By Jean Francois Mourier 
October 14, 2011

In a year where positive economic news seems to come qualified with the phrase “it could have been worse,” better-than-expected hotel industry trends suggest that the 2011-2012 holiday season stands to please hoteliers even if it disappoints web-savvy bargain-hunting travelers. It may still be an anemic economy for many, but for the hotel industry, it isn’t.

Barely a month since the Labor Department announced that the nation failed to add a single job in August, there remains confidence that at least some sectors of the economy are starting to rebound, namely hospitality. PKF, the hospitality research firm, estimates that revenue per available room will grow by 7.2 percent this year – an upward revision from an earlier estimate.

While consumers may be traveling fewer miles and to less expensive destinations, the desire to recharge ones batteries through getaways remains robust.  Leisure travelers, maybe out of a need for escapism or something entirely else, remained fairly recession proof. Another positive sign: the Travelers Sentiment Index jumped nearly five points from April to July, according to the US Travel Association. The point: recession or no recession people are still eager to travel. This is a particularly strong metric as the summer season, along with the holidays, are the two mostly likely times people travel.

Even with fewer deals come Thanksgiving and Christmas, travel websites are still likely to continue offering highly tailored search experiences so that even if travelers are forced to shell out a little extra cash this year, they will at least be getting exactly what they seek.

Online Search and Deal Hunting Continues

Google’s Hotel Finder, which launched in July, uses the company’s signature interactive mapping technology to allow users to select a region of a city they’re interested in staying and shows the local amenities and social outlets.
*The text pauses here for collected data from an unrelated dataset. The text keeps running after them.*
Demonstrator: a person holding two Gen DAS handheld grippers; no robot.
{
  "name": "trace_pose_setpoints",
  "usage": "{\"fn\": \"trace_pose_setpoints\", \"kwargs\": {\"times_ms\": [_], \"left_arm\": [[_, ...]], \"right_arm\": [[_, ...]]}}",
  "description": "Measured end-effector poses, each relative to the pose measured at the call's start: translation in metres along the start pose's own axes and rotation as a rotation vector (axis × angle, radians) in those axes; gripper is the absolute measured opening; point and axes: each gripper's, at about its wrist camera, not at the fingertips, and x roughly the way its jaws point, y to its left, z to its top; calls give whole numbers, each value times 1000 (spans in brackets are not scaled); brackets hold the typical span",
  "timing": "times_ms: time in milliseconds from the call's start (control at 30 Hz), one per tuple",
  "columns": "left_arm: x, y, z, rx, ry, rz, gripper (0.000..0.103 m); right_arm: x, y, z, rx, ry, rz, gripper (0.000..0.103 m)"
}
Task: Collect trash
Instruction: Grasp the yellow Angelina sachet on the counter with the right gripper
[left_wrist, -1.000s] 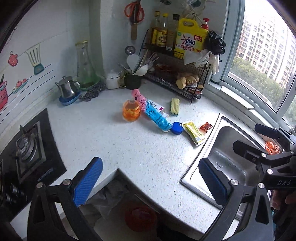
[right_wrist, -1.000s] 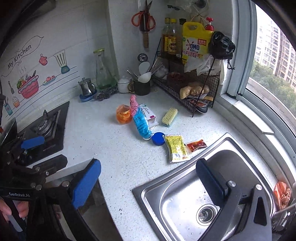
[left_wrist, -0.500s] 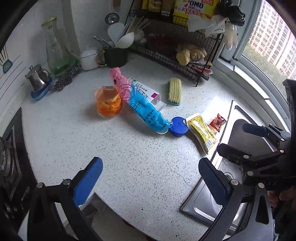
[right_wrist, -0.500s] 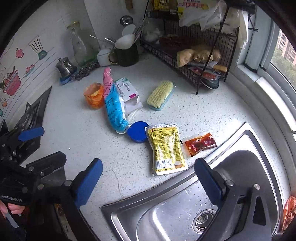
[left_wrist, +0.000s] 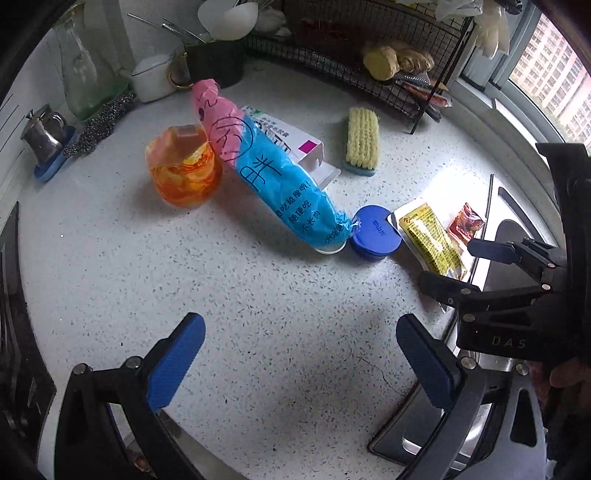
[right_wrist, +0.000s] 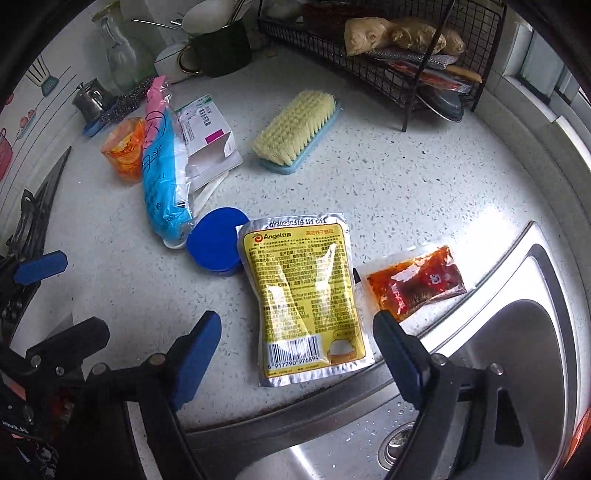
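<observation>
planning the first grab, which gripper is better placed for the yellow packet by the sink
Right. The right gripper has open jaws straddling the yellow packet, while the open left gripper faces bare countertop.

Your right gripper (right_wrist: 295, 343) gapes over the yellow packet (right_wrist: 306, 288), nothing between | flanks: blue lid (right_wrist: 216, 245) touches packet's left corner, red sauce sachet (right_wrist: 415, 282) just right, sink rim (right_wrist: 480, 295) behind it | left gripper (left_wrist: 301, 354): bare speckled counter (left_wrist: 229, 295) ahead up to the blue-pink bag (left_wrist: 280, 184).
</observation>
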Motion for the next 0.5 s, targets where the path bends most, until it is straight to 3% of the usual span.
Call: {"fn": "trace_pose_setpoints", "kwargs": {"times_ms": [100,333,500], "left_arm": [[5,-1,2,0,10,7,103],[5,2,5,-3,17,17,103],[-4,4,6,-7,7,11,103]], "right_arm": [[5,-2,3,10,17,27,83],[13,5,4,-93,15,-28,56],[10,1,4,-60,20,37,45]]}}
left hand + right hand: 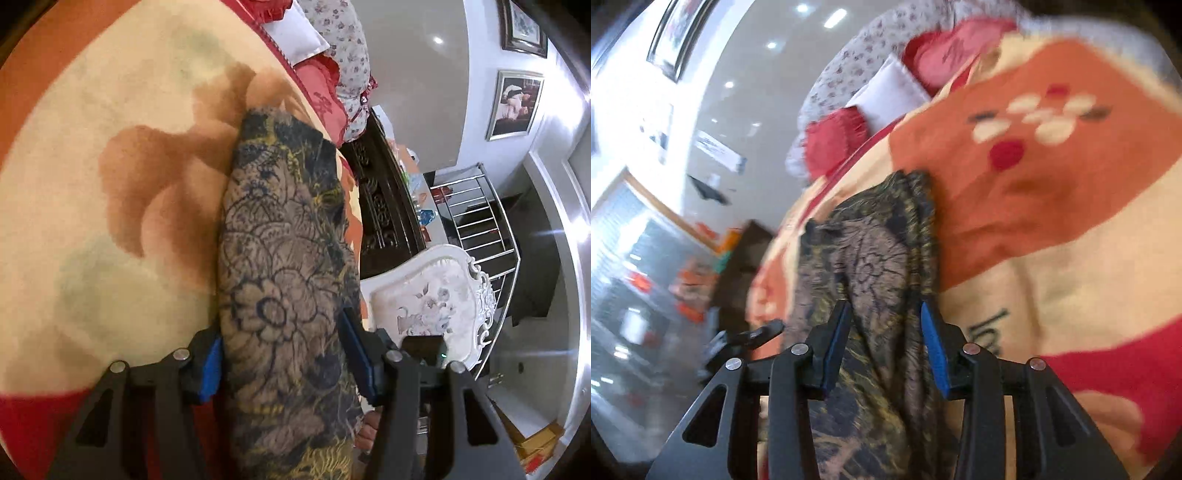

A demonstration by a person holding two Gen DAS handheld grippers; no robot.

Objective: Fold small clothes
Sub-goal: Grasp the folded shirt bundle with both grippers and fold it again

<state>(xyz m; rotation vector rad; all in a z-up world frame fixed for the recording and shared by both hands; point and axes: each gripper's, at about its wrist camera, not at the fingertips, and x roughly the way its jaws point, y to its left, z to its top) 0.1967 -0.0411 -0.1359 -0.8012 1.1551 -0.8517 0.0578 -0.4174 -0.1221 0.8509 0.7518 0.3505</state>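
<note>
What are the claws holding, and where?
The dark flowery cloth. The left claw and the right claw each seem to pinch its near end between blue pads.

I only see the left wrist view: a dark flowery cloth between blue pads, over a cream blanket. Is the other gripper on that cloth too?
Observer: Yes, the right gripper has the same patterned garment bunched between its fingers.
Operator: What's beyond it there?
Observer: An orange patch of the blanket with white flower shapes.
Operator: Any writing?
Observer: Black lettering on the blanket beside that gripper, partly hidden.
</note>
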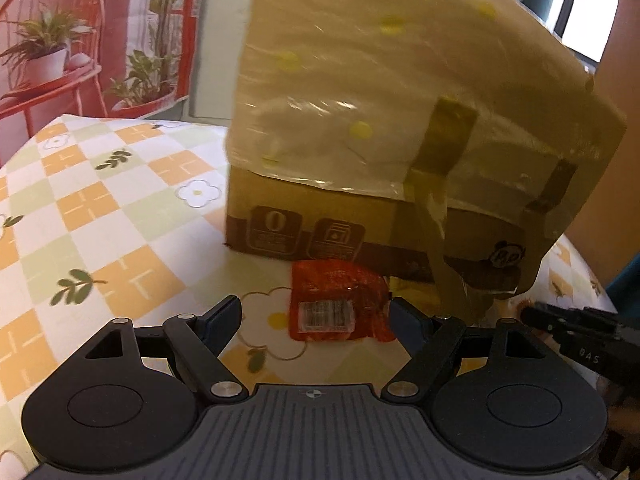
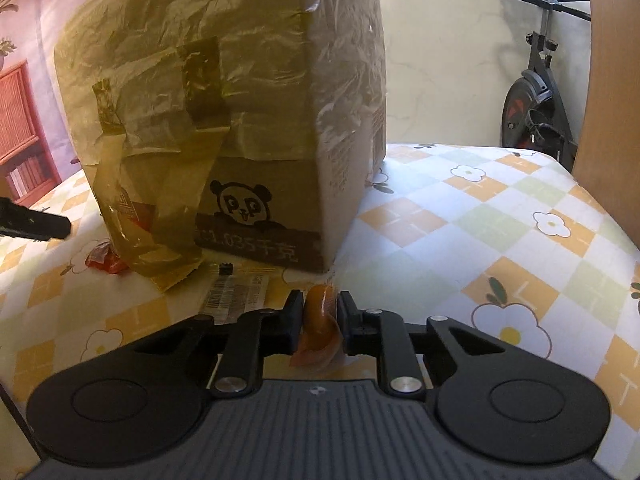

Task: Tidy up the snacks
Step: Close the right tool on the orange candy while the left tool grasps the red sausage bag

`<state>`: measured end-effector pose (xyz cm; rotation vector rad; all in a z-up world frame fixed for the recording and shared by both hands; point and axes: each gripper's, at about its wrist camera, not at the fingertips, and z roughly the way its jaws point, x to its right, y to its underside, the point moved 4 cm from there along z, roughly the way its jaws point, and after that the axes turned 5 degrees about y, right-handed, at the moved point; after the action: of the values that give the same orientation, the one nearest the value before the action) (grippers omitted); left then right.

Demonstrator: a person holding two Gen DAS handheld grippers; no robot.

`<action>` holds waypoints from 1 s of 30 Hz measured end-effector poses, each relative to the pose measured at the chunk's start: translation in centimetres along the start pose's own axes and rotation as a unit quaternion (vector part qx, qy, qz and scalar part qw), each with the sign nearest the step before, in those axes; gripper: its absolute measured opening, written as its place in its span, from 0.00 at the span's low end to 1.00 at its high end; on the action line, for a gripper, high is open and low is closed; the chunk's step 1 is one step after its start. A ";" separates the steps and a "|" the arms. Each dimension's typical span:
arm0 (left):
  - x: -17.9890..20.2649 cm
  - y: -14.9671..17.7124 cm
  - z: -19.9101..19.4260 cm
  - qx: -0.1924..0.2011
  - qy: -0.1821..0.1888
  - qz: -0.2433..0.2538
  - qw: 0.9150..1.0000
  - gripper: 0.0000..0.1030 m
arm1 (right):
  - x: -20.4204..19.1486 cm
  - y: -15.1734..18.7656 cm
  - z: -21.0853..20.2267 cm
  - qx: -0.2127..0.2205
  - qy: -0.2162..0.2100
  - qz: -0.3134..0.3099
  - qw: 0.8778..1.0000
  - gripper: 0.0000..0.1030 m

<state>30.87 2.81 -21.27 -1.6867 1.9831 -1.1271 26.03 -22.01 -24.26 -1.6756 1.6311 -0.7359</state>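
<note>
Left wrist view: you are holding the left gripper (image 1: pixel 316 316) low over the checked tablecloth (image 1: pixel 100 216), jaws spread wide and gripping nothing. A red snack packet (image 1: pixel 336 300) is lying flat on the cloth between the two fingertips, barcode side up, just in front of the cardboard box (image 1: pixel 400 120). Whether the right fingertip is touching the packet's edge is unclear. The box is standing upright, its upper part wrapped in film and brown tape, with a loose tape strip (image 1: pixel 436 232) hanging down its front. The tip of the right gripper (image 1: pixel 568 320) is showing to the right of the box's near corner.

Right wrist view: you are clamping the right gripper (image 2: pixel 320 312) on an orange snack packet (image 2: pixel 320 320), pads pressing both its sides, just in front of the box's (image 2: pixel 260 80) near corner. A flat yellow packet with a barcode (image 2: pixel 236 296) is lying left of it, at the box's foot. Further left, a bit of the red packet (image 2: pixel 102 260) is peeking from behind the hanging tape (image 2: pixel 160 216), with the left gripper's tip (image 2: pixel 36 226) beyond it.
</note>
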 end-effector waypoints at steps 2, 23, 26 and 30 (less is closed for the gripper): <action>0.3 0.0 0.8 -0.002 -0.002 0.003 1.000 0.80 | 0.1 0.0 0.1 0.000 -0.001 0.001 1.000 0.19; 3.2 0.1 4.2 -0.009 -0.035 0.054 0.998 0.69 | 0.4 -0.2 0.4 0.000 -0.016 0.015 1.000 0.19; 3.6 0.2 4.3 -0.015 -0.045 0.075 0.996 0.70 | 0.4 -0.2 0.4 0.000 -0.016 0.015 1.000 0.19; 3.8 0.2 4.2 -0.012 -0.047 0.076 0.996 0.71 | 0.5 -0.2 0.4 0.001 -0.018 0.018 1.000 0.19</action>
<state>32.51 -2.21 -23.21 -1.5402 2.0361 -0.9566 26.47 -22.46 -24.40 -1.6450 1.6318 -0.6853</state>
The site also displays a rooms’ current price versus its historical averages.  

Room77 is the slightly older new kid on the block competing with Google. Launched in February, the site, as its name implies, focuses on the quality of one’s room, its size, and its proximity to hotel amenities. More than just a gimmick, the site allows users to use a “virtual window” (along with hotel blueprint maps) to see what their rooms’ view would look like.

Like the other examples, Hipmunk is trying to zero in on exactly what a customer wants for a given price. Launched in March, the site uses highly detailed “heatmaps” to illustrate a given hotels’ proximity to nightlife, dining, landmarks, and shopping. It’s also not above humor to help give a customer what they seek: hotels are price rated as: “cheap,” “average,” and “pricey” while booking flights contain an “agony” factor taking into account flight time, price, time of departure and the number of connecting flights. 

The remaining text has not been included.